What this task involves –
Restate the data below, keeping every line the same.

*** Raw data Section Begins ***

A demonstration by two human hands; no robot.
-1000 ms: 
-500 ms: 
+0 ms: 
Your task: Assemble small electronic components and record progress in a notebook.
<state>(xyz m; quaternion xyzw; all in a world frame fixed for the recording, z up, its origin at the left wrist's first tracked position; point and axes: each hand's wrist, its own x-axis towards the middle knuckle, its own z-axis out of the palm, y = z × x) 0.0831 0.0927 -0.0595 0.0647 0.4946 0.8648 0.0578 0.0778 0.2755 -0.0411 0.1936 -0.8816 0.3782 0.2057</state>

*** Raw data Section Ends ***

Written answer –
A demonstration by two human hands; no robot.
-1000 ms: 
-500 ms: 
+0 ms: 
Your task: Assemble small electronic components and record progress in a notebook.
<state>(xyz m; quaternion xyzw; all in a world frame fixed for the recording, z up, its origin at the left wrist's first tracked position; point and axes: each hand's wrist, its own x-axis towards the middle knuckle, its own z-axis out of the palm, y = z × x) 0.0831 0.0927 -0.0595 0.0647 0.4946 0.8648 0.0578 0.0778 0.2755 -0.0411 0.1936 -0.8816 0.3782 0.2057</state>

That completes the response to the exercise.